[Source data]

━━━━━━━━━━━━━━━━━━━━━━━━━━━━━━

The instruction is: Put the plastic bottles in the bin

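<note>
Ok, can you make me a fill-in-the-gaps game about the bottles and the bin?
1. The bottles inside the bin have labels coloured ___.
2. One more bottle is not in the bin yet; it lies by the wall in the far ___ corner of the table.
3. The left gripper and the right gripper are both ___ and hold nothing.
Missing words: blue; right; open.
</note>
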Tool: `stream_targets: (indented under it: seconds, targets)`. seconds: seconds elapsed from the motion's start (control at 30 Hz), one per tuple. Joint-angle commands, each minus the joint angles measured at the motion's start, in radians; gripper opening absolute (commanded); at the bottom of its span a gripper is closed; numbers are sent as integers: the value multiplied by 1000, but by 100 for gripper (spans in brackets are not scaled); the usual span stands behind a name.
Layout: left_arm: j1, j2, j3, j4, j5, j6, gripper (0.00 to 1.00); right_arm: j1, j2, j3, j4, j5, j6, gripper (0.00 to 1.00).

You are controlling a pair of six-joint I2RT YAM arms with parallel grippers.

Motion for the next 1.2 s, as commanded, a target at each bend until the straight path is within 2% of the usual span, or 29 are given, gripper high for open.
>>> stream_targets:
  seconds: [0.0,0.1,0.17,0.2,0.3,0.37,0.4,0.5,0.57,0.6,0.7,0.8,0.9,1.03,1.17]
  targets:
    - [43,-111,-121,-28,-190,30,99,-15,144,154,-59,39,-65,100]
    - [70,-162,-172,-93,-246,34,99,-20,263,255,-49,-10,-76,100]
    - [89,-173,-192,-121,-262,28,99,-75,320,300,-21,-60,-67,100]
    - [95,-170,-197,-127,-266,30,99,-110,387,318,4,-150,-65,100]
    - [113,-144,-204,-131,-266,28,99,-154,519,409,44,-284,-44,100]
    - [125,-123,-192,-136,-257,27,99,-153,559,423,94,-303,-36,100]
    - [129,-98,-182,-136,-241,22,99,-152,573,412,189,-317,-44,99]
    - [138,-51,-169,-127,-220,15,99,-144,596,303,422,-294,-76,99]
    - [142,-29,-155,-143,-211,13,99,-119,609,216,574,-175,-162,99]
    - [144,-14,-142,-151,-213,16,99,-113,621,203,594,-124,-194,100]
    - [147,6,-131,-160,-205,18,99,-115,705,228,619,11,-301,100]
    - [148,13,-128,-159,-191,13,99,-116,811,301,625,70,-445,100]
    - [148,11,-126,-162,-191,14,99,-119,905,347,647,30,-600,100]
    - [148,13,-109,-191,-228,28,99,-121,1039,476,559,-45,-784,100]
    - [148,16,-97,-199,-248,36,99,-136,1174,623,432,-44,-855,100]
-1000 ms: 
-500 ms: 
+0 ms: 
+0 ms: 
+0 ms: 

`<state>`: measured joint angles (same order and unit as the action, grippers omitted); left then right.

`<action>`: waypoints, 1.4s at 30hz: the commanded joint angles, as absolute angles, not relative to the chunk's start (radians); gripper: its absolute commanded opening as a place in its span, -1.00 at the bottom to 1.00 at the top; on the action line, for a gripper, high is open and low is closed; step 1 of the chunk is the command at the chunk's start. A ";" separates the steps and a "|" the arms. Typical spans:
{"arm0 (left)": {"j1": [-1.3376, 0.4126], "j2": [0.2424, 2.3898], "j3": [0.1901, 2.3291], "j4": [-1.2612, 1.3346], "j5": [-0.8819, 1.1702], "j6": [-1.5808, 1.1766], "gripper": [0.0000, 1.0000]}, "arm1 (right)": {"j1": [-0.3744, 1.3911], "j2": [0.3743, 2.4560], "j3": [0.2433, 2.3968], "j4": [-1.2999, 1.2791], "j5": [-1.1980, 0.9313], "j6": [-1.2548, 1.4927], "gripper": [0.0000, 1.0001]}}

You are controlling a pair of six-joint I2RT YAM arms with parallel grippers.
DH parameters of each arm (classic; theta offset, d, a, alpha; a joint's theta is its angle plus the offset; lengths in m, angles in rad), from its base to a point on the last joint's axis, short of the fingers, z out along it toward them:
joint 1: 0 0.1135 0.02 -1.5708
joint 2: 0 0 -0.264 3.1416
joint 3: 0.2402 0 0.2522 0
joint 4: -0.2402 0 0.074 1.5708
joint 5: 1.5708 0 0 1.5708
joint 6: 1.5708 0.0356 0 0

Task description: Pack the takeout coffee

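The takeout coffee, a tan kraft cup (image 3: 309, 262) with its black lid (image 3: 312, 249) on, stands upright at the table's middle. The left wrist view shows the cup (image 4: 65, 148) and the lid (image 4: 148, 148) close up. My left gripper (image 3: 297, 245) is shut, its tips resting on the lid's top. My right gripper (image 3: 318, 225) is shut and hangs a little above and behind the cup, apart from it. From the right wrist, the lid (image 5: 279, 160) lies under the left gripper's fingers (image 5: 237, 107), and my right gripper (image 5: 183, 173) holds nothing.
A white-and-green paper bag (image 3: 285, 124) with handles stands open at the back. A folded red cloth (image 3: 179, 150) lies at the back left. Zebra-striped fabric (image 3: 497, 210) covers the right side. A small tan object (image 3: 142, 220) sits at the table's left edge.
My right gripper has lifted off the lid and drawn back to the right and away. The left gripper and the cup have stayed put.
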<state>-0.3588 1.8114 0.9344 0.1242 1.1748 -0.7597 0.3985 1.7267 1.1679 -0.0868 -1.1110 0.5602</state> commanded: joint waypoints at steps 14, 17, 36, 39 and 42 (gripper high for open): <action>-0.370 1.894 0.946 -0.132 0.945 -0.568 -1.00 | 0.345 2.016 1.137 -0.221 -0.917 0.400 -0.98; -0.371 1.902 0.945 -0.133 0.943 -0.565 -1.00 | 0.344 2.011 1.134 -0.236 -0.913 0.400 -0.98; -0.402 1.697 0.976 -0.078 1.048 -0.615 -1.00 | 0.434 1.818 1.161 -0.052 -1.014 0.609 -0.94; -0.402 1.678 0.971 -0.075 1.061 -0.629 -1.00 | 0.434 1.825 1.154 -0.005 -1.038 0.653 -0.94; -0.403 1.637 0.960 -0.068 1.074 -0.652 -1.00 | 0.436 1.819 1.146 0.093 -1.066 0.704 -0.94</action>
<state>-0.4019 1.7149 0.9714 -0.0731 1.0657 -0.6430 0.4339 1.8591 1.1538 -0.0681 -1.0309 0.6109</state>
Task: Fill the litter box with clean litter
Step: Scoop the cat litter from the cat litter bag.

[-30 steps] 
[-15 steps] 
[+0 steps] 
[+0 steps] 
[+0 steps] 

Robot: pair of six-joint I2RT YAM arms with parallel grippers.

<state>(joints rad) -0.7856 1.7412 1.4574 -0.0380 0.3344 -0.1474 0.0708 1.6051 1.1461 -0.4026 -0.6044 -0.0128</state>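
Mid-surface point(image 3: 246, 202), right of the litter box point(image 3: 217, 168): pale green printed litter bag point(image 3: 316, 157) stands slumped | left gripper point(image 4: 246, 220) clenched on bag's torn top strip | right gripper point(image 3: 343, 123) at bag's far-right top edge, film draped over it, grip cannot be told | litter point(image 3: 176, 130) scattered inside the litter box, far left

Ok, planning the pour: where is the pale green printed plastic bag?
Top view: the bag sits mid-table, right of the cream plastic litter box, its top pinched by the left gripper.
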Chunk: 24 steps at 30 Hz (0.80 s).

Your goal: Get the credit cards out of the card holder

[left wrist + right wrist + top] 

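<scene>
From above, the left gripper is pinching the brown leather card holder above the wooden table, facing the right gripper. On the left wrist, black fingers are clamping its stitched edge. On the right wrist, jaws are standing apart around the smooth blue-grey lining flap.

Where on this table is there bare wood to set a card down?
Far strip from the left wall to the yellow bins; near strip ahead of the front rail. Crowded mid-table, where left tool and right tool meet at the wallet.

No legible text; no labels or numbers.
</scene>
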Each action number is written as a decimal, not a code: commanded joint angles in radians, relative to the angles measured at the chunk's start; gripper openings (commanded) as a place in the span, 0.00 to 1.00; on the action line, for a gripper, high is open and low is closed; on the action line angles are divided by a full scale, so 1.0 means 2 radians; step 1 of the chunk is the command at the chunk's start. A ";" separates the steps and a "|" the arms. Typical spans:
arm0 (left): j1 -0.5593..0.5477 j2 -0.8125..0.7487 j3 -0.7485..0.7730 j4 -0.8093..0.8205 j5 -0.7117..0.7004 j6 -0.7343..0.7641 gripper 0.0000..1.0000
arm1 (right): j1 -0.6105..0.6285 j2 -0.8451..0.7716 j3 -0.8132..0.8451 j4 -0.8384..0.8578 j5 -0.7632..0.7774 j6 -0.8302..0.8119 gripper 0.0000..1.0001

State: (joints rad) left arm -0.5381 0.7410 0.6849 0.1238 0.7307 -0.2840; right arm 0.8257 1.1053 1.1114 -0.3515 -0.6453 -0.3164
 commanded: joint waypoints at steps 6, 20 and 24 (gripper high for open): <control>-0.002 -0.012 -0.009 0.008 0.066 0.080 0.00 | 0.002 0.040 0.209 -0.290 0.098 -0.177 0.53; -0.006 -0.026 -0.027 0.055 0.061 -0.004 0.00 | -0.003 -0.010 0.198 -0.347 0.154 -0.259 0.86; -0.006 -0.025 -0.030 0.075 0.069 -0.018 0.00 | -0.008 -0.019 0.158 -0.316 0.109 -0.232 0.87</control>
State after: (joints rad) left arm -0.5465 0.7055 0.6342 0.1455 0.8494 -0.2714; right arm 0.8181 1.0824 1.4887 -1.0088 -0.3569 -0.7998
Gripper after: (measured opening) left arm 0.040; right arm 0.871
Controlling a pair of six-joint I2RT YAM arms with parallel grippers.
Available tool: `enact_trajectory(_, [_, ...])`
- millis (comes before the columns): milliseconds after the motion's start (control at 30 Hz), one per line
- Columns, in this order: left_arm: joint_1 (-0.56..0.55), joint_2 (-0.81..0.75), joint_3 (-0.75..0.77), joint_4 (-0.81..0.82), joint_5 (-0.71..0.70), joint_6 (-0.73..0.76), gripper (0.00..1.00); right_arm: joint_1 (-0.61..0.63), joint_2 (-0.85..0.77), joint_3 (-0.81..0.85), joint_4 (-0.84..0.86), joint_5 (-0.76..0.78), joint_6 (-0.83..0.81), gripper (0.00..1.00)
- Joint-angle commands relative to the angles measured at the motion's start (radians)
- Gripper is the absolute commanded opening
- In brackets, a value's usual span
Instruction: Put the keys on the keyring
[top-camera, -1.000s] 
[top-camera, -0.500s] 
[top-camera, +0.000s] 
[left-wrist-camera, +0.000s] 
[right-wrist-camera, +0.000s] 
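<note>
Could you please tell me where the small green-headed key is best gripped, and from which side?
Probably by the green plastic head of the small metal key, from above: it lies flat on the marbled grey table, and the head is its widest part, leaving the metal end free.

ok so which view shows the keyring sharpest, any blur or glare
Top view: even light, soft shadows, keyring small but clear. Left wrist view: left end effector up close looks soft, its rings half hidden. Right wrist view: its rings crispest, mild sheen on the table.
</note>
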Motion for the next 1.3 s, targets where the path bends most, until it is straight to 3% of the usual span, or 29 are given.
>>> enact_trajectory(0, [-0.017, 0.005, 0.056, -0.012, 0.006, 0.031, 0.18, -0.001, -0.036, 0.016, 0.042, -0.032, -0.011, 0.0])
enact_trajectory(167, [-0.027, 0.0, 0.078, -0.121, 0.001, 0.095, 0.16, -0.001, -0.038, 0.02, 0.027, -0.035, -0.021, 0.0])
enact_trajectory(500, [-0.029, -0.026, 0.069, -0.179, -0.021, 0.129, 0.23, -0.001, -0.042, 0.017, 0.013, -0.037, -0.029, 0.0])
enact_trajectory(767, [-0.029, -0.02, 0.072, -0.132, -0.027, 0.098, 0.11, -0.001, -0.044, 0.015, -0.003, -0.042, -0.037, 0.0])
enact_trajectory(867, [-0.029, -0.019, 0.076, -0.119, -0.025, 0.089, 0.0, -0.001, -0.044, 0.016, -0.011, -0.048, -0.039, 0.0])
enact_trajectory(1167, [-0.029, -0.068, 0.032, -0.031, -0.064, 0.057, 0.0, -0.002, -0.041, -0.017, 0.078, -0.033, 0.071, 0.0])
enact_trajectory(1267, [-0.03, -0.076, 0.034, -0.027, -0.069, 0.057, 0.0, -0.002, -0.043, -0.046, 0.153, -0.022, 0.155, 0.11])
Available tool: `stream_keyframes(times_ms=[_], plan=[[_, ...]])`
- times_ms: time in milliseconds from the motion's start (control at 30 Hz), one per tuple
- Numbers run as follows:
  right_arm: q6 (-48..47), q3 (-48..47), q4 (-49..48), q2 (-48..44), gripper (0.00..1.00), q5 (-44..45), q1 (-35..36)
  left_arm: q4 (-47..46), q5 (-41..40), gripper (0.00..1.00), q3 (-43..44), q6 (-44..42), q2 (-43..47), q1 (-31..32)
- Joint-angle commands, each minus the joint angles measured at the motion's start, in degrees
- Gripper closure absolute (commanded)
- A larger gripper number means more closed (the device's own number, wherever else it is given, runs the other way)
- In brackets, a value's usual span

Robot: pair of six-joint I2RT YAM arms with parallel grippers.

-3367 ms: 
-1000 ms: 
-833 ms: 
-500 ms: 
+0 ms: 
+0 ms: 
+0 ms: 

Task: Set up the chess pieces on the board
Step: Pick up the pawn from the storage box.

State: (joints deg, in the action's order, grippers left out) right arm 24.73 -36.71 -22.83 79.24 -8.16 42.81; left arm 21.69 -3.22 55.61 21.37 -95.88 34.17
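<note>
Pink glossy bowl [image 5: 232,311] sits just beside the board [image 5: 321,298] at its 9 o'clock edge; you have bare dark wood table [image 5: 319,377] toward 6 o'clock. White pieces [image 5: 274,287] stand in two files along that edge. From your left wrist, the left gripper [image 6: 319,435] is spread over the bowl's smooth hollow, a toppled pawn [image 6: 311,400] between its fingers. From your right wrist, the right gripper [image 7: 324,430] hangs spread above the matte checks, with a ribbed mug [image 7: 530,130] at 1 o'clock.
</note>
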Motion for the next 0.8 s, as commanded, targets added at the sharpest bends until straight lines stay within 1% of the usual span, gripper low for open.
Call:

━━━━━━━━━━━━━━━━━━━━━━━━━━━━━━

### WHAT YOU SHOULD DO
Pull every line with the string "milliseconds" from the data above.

### ANSWER
- millis (comes before the columns): milliseconds after the motion's start (control at 30 Hz), one per line
- times_ms: time in milliseconds from the motion's start (control at 30 Hz), one per tuple

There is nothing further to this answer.